Mersin Barosu, 1-8 Mart Kadın Haftası kutlama programı kapsamında, '6284 Sayılı Ailenin Korunması ve Kadına Karşı Şiddetin Önlenmesine Dair Kanun ve Uygulaması' semineri düzenledi. Gökdelen 16. katta bulunan Mersin Barosu Hizmet Birimi'nde gerçekleştirilen seminere çok sayıda avukat katıldı.
Seminerin açılış konuşmasını yapan Mersin Barosu Başkanı Alpay Antmen hukuk ve yargılama alanının vazgeçilmez unsurlarından olan avukatların, yasalarda mevcut olan cinsiyet eşitliğine aykırı düzenlemeleri, bu düzenlemelerin olumsuz sonuçlarını ve yansımalarını bire bir yaşadığını belitti. Antmen, kadına yönelik şiddetin, kadının ve aile içindeki çocukların ruh sağlığını ve bu bağlamda da toplumun geleceğini tehdit eden en önemli unsurlardan birisi olduğunu kaydetti.
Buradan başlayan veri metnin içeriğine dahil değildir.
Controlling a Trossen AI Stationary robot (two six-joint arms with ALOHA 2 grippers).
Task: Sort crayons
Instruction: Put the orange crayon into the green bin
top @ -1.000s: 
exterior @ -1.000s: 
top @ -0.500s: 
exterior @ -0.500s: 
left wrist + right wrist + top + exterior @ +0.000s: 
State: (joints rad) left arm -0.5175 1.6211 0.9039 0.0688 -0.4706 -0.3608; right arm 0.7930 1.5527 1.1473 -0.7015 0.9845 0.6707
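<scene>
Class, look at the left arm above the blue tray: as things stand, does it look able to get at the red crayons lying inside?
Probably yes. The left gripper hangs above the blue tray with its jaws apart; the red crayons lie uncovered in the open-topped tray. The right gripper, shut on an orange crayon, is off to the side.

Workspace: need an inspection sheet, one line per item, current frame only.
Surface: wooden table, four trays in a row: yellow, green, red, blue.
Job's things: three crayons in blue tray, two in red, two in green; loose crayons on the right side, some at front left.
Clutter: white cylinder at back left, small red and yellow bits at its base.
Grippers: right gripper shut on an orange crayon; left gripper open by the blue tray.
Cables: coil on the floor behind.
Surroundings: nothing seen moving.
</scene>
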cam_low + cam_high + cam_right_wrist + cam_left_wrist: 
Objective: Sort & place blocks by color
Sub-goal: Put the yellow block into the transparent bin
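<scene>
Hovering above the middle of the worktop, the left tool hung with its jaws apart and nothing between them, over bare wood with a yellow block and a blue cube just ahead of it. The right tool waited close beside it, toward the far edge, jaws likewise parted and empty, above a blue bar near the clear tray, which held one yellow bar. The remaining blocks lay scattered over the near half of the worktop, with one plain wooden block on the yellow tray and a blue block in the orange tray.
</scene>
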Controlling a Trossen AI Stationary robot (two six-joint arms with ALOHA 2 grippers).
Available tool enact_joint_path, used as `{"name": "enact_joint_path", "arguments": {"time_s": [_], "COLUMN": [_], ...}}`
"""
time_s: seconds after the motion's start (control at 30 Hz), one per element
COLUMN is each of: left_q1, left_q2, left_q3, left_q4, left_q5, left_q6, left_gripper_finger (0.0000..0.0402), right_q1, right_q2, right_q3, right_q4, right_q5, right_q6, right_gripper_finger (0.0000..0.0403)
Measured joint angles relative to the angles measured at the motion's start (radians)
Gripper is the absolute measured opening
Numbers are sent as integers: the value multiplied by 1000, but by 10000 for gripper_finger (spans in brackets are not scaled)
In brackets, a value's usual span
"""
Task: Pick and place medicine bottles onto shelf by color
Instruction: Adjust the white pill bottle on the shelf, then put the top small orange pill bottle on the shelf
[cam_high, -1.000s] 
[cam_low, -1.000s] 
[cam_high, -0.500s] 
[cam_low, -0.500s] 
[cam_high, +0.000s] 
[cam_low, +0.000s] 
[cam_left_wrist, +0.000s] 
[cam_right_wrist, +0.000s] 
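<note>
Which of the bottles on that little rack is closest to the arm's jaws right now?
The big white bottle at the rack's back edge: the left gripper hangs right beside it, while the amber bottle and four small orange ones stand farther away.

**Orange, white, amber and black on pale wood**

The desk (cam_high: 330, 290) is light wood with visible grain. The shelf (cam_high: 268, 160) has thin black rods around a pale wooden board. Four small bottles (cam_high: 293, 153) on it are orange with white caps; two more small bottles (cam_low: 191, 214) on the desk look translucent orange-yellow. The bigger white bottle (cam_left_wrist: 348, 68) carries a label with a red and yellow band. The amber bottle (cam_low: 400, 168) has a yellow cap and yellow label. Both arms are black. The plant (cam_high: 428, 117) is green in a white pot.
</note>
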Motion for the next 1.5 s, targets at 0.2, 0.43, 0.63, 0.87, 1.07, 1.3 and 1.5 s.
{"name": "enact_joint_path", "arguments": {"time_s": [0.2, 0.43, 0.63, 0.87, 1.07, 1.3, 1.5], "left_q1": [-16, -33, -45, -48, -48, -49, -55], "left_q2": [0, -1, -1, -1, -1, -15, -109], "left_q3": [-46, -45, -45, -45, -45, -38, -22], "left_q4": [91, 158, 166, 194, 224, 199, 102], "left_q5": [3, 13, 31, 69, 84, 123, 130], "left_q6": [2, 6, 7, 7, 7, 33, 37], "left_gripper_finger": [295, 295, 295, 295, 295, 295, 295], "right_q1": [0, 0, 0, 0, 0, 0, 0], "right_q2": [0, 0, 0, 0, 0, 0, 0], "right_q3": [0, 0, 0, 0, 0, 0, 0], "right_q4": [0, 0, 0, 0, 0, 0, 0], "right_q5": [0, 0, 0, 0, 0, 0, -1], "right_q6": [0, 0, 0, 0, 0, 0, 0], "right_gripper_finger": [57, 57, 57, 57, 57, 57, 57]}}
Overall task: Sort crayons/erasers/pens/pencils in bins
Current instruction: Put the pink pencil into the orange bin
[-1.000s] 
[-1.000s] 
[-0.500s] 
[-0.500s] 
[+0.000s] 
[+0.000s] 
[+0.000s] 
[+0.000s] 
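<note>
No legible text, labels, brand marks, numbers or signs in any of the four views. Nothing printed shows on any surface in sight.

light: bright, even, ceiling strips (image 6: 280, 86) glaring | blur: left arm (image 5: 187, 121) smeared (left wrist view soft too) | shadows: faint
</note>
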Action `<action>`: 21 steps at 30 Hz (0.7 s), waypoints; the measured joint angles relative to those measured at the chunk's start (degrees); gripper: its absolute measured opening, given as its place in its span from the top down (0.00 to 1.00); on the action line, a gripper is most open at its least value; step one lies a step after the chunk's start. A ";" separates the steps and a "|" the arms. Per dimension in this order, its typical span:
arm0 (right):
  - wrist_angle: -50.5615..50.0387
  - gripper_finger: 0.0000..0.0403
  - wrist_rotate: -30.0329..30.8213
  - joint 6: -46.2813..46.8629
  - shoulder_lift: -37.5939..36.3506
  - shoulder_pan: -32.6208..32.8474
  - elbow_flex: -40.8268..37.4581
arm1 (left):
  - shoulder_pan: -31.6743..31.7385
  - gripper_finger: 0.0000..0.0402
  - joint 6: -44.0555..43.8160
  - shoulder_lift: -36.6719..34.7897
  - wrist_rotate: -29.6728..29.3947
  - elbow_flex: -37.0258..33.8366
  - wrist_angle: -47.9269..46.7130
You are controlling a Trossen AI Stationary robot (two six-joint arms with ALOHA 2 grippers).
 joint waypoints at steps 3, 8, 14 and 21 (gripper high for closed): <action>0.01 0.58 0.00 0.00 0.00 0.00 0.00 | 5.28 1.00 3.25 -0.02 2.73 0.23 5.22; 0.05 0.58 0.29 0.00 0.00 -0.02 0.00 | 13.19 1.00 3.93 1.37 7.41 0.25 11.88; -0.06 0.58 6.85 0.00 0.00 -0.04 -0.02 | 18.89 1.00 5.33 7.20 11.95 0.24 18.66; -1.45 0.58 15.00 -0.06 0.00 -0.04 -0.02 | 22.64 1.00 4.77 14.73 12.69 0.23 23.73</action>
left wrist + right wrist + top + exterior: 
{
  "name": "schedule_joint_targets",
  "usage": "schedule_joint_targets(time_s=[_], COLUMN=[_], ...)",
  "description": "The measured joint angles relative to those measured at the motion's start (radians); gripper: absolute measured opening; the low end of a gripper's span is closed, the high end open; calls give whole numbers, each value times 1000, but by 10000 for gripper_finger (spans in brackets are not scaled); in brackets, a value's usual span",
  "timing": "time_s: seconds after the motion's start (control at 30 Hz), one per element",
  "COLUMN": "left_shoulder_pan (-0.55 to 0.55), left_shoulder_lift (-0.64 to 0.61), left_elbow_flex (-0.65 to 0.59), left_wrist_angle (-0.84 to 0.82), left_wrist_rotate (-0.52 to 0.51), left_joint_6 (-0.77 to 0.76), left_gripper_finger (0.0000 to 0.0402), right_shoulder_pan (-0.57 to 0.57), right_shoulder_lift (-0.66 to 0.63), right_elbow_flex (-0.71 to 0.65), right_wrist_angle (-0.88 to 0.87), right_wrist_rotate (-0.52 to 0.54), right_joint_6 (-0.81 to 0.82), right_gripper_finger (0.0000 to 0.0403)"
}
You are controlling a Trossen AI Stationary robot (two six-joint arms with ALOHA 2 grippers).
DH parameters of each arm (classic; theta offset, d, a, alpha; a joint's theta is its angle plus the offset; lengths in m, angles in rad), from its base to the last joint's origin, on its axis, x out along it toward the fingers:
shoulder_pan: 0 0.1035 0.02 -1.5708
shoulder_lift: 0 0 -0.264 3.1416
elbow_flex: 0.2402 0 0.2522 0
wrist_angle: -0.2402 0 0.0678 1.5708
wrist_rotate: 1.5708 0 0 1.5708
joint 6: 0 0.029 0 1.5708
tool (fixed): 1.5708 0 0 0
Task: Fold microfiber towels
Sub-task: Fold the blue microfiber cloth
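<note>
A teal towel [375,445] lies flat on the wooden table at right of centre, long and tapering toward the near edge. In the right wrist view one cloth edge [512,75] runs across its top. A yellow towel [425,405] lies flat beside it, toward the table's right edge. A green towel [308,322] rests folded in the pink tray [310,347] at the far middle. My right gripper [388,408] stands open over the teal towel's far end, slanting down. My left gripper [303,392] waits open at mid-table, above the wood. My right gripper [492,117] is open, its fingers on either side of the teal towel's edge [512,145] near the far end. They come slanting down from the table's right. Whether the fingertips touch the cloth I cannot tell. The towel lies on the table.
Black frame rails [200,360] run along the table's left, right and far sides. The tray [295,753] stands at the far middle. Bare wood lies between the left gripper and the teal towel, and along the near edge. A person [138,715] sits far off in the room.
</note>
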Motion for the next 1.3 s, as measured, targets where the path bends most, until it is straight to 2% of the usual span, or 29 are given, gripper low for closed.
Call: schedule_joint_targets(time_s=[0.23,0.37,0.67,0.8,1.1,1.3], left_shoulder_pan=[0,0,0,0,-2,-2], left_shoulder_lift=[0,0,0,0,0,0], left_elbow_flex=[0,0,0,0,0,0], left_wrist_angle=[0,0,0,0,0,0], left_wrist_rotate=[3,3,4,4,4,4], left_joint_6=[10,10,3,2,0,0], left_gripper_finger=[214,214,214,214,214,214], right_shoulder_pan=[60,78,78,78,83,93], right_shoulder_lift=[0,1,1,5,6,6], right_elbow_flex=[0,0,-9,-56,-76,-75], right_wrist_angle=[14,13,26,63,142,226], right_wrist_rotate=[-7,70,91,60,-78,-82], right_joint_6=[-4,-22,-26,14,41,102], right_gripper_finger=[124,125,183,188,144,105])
Avukatlık Kanunu’nun 76. maddesinde barolara verilen, hukukun üstünlüğü ile insan haklarını savunma ve koruma görev ve yetkisi gereğince her türlü hak ihlaline ve şiddete karşı olduklarını dile getiren Antmen, “Bizler erkek egemen toplumda kadının baskıya, zulme ve şiddete uğramasına göz yumamayız. Bu nedenle Mersin Barosu olarak, yaşamın her alanında kadının özgür ve eşit bir birey olarak haklarının korunması, toplumsal cinsiyet eşitliğinin sağlanması ve kadına yönelik şiddetin önlenmesi için var gücümüzle mücadele etme amaç ve kararlılığındayız. Ancak bu alanda yapılan düzenlemelerin uygulanmasında ciddi sorunlar mevcut olup, halen yapılması gerekli bir takım yasal düzenlemeler de bulunmaktadır. Kadınlar, dünya nüfusunun yüzde 50’sini oluşturmakta olup, buna karşılık dünyadaki toplam işgücünün ise üçte ikisini oluşturmaktadırlar. Ancak buna rağmen kadınlar dünya gelirinin yüzde l0’unu almakta ve dünyanın tüm mal varlığının yüzde 1’ine sahip bulunmaktadırlar. Bu oranlama çok düşündürücüdür, çok acıdır” diye konuştu.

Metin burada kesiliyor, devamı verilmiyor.